WHAT IS REQUIRED | Your answer must be the data repeated exactly, with no pictures in it.

SUPPLIED INFORMATION |
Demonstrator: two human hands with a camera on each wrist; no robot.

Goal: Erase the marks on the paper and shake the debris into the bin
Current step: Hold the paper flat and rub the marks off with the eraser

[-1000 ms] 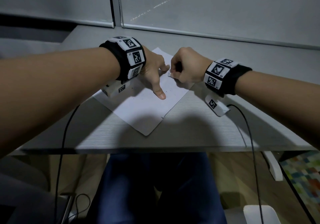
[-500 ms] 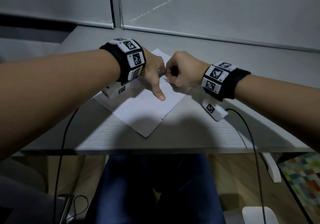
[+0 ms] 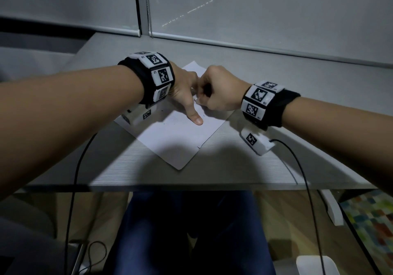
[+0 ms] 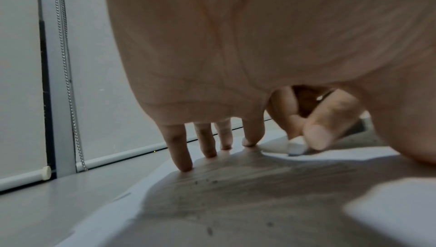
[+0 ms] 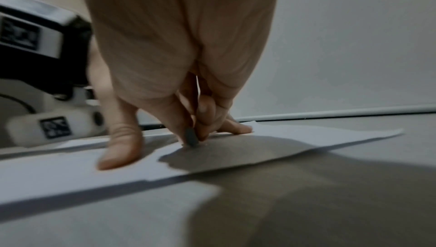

SOLUTION TO THIS PROBLEM |
Demonstrator: two human hands with a camera on each wrist; no robot.

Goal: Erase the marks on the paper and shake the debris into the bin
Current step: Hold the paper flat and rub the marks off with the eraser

[-1000 ms] 
[-500 ms] 
[+0 ms] 
[+0 ms] 
[+0 ms] 

The response above is complete.